_EXERCISE GOAL:_ After reading the data below, copy out every line that contains the word "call".

__________

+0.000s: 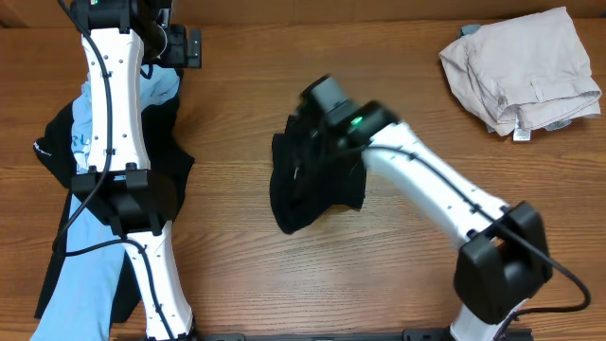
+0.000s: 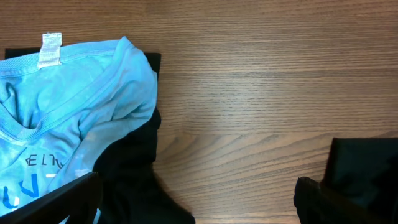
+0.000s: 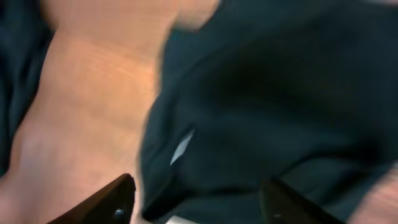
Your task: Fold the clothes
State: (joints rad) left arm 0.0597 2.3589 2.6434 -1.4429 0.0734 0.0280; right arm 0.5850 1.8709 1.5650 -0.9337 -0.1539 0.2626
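Black shirt lies under our right gripper, jaws apart; left gripper spread wide too, blue tee beside it.

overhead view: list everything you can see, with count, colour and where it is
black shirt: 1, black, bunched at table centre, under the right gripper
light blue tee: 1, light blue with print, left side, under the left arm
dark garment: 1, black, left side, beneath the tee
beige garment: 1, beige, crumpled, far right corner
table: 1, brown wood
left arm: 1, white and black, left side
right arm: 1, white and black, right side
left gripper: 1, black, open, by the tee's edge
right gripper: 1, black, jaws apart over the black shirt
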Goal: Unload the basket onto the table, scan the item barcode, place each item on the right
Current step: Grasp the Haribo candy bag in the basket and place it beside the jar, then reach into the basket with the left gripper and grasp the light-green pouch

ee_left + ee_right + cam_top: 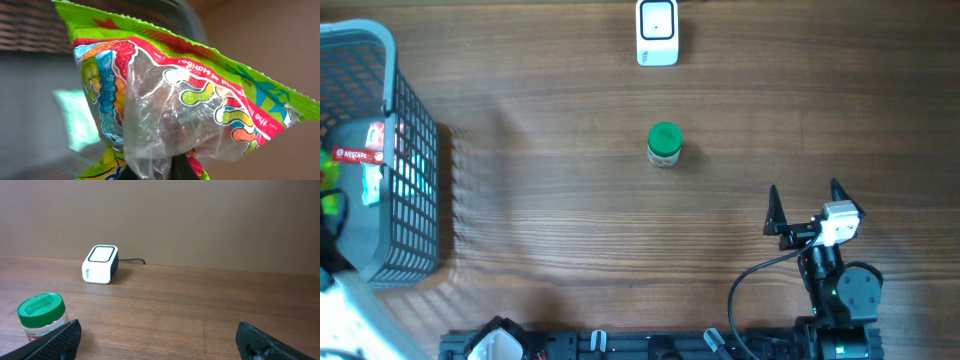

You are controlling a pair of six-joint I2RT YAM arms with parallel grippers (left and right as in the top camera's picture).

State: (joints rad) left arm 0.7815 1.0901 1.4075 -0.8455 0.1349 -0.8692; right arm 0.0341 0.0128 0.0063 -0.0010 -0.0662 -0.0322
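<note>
Honestly, the left gripper (pixel 156 172) is only pinching the gummy bag (pixel 175 100) by a thin bit of slick wrapper over the basket (pixel 417 180) at the left edge of the table (pixel 570 230) (right gripper (pixel 804 190) sits spread wide), so it might slip or crumple before reaching the scanner (pixel 657 33) at the far edge.

Surfaces: mostly plastic, on a wood top.
Candy bag (pixel 175 100): glossy, crinkled plastic film w/ clear window. Table (pixel 570 200): wood grain, smooth, low sheen. Basket (pixel 415 150): grey plastic mesh, matt. Scanner (pixel 657 32): white plastic, smooth, slight gloss. Jar (pixel 664 143): green plastic lid, see-through body. Right gripper (pixel 804 190): black plastic, matt.
</note>
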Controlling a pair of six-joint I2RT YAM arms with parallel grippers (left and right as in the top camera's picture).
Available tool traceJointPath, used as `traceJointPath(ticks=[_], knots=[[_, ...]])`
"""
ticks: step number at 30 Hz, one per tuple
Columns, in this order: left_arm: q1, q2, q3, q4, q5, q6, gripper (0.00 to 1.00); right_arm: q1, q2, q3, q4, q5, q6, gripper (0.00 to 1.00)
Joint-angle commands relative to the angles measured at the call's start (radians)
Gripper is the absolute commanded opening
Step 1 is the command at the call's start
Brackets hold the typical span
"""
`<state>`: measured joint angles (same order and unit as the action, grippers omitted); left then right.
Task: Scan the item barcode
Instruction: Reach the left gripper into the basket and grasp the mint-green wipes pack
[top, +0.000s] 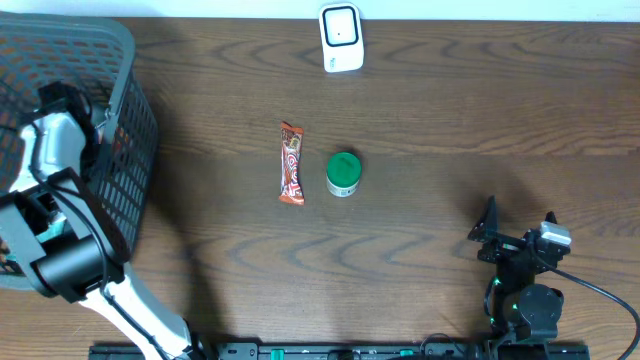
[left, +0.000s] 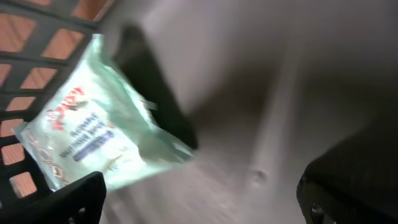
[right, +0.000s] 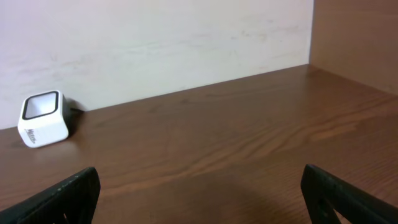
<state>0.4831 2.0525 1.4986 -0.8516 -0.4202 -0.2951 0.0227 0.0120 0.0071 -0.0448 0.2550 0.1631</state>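
Left end effector (left: 199, 190) agape over basket (top: 136, 160)

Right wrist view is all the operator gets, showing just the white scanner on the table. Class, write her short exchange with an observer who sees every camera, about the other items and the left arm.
Operator: I see only the scanner. Is anything there to scan?
Observer: Yes. Overhead, a candy bar lies mid-table, beside a green-lidded jar.
Operator: And the left tool?
Observer: The left tool is open inside the basket, with a pale green packet loose ahead of it. The packet is blurred in the left wrist view.
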Motion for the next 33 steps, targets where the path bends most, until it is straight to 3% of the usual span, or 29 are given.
traceJointPath(ticks=[1, 16, 17, 19, 21, 26, 28, 33], knots=[[0.059, 0.053, -0.013, -0.006, 0.016, -0.008, 0.99, -0.003, -0.003, -0.002, -0.004, 0.002, -0.015, 0.99], [0.122, 0.098, -0.100, 0.079, 0.017, 0.100, 0.98, -0.003, -0.003, -0.002, -0.004, 0.002, -0.015, 0.99], [0.122, 0.106, -0.102, 0.080, 0.017, 0.100, 0.91, -0.003, -0.003, -0.002, -0.004, 0.002, -0.015, 0.99], [0.122, 0.127, -0.103, 0.080, 0.021, 0.100, 0.64, -0.003, -0.003, -0.002, -0.004, 0.002, -0.015, 0.99], [0.122, 0.146, -0.104, 0.079, 0.024, 0.100, 0.54, -0.003, -0.003, -0.002, -0.004, 0.002, -0.015, 0.99], [0.122, 0.193, -0.114, 0.061, 0.070, 0.084, 0.55, -0.003, -0.003, -0.002, -0.004, 0.002, -0.015, 0.99], [0.123, 0.196, -0.137, 0.065, 0.072, 0.042, 0.69, -0.003, -0.003, -0.002, -0.004, 0.002, -0.015, 0.99], [0.133, 0.196, -0.169, 0.064, 0.072, -0.055, 0.85, -0.003, -0.003, -0.002, -0.004, 0.002, -0.015, 0.99]])
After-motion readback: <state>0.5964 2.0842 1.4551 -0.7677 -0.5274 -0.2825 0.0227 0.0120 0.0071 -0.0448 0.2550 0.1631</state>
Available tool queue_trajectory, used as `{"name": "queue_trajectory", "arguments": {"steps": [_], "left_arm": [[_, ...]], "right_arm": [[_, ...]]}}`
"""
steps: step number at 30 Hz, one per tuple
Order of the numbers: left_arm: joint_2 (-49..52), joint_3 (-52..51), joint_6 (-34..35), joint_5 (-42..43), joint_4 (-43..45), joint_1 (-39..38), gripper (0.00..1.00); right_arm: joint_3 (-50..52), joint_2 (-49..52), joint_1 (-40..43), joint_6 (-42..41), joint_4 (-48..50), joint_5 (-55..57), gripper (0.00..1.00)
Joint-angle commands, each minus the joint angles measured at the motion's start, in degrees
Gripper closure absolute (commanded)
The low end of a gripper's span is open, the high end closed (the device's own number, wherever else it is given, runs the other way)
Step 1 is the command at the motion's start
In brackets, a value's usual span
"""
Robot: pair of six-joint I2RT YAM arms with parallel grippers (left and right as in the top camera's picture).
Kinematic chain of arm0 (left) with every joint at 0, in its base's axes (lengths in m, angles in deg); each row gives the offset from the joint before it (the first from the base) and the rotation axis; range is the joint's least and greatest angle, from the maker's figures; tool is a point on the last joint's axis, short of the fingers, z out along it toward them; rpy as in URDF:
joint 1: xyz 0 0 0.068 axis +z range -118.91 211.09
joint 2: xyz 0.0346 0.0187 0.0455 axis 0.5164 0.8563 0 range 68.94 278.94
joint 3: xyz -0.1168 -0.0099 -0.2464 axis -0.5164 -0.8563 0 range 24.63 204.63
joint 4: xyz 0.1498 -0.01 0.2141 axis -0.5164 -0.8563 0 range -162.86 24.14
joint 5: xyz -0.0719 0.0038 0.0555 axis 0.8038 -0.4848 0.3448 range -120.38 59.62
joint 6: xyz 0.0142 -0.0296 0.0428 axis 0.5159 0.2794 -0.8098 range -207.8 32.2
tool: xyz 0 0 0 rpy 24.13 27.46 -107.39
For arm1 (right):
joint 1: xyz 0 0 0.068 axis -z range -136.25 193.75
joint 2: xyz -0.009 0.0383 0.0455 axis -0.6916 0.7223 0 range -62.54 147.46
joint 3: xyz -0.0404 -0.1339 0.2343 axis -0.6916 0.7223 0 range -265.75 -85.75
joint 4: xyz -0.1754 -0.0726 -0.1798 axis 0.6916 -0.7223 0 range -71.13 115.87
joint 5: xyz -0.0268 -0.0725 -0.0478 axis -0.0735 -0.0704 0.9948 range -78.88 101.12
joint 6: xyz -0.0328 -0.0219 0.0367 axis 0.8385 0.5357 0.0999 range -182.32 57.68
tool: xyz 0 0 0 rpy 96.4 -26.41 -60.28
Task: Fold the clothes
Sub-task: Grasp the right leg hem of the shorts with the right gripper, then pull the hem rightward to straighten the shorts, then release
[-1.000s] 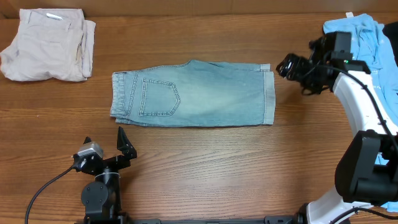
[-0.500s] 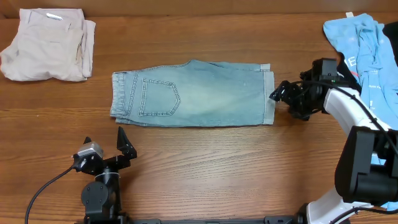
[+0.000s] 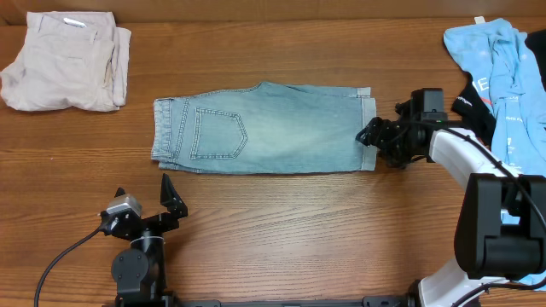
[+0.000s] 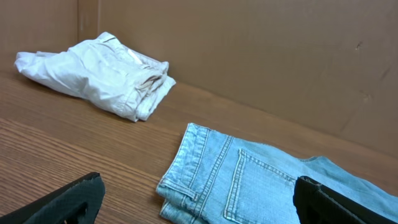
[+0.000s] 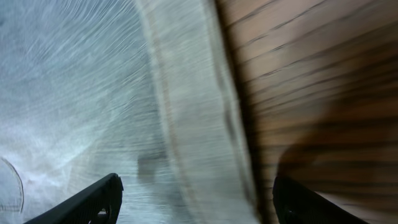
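Note:
Light-wash denim shorts (image 3: 264,128) lie flat, folded lengthwise, in the middle of the table, waistband left, cuffed hem right. My right gripper (image 3: 368,136) is open at the cuffed hem (image 5: 199,124), its jaws standing either side of the hem edge, one over the denim, one over the wood. My left gripper (image 3: 141,205) is open and empty near the front edge, pointing at the waistband and back pocket (image 4: 261,180). Folded beige shorts (image 3: 64,60) lie at the back left and also show in the left wrist view (image 4: 99,74). A sky-blue T-shirt (image 3: 499,60) and a black garment (image 3: 473,107) lie far right.
The wooden table (image 3: 281,222) extends bare in front of the shorts. A brown wall (image 4: 249,56) stands behind the table. The right arm (image 3: 465,158) reaches in from the right edge.
My right gripper has moved left and toward the front, from near the blue T-shirt down to the cuffed hem of the denim shorts. The left arm has not moved.

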Motion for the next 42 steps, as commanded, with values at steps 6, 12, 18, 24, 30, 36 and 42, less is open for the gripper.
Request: {"name": "queue_trajectory", "arguments": {"steps": [6, 12, 18, 24, 30, 36, 42], "left_arm": [[-0.5, -0.3, -1.3, 0.1, 0.1, -0.4, 0.0], [-0.5, -0.3, -1.3, 0.1, 0.1, -0.4, 0.0], [-0.5, -0.3, -1.3, 0.1, 0.1, -0.4, 0.0], [-0.5, -0.3, -1.3, 0.1, 0.1, -0.4, 0.0], [-0.5, -0.3, -1.3, 0.1, 0.1, -0.4, 0.0], [-0.5, -0.3, -1.3, 0.1, 0.1, -0.4, 0.0], [-0.5, -0.3, -1.3, 0.1, 0.1, -0.4, 0.0]], "right_arm": [[0.2, -0.8, -2.4, -1.5, 0.5, 1.9, 0.18], [0.2, -0.6, -2.4, -1.5, -0.1, 6.5, 0.18], [0.2, 1.3, -2.4, -1.5, -0.8, 11.0, 0.18], [0.2, 3.4, -2.5, -1.5, 0.0, 6.4, 0.33], [0.2, 3.4, -2.4, -1.5, 0.2, 5.6, 0.85], [-5.7, 3.4, 0.5, -1.5, -6.5, 7.1, 0.96], [-19.1, 3.4, 1.6, -1.4, -24.6, 17.3, 0.96]]}}
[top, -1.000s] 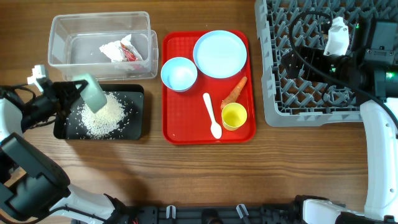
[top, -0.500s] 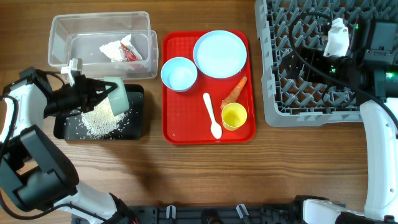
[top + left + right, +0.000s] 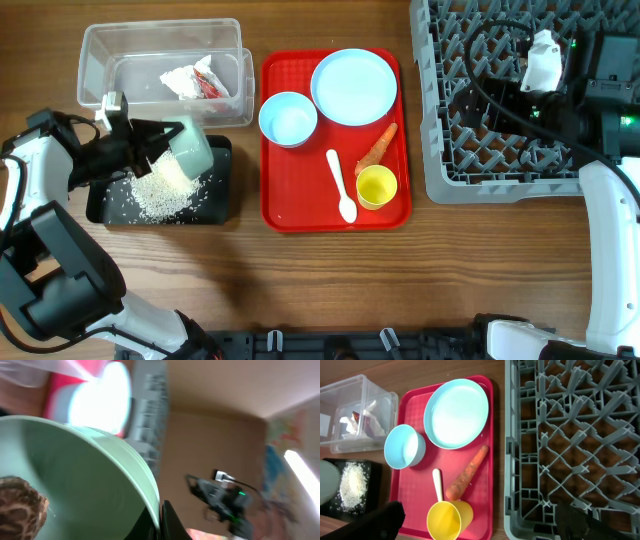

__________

_OUTPUT FOR THIS EXERCISE:_
Joint-angle commands relative to the angles measured at the call's start (radians)
Step 1 is the command at the call's start

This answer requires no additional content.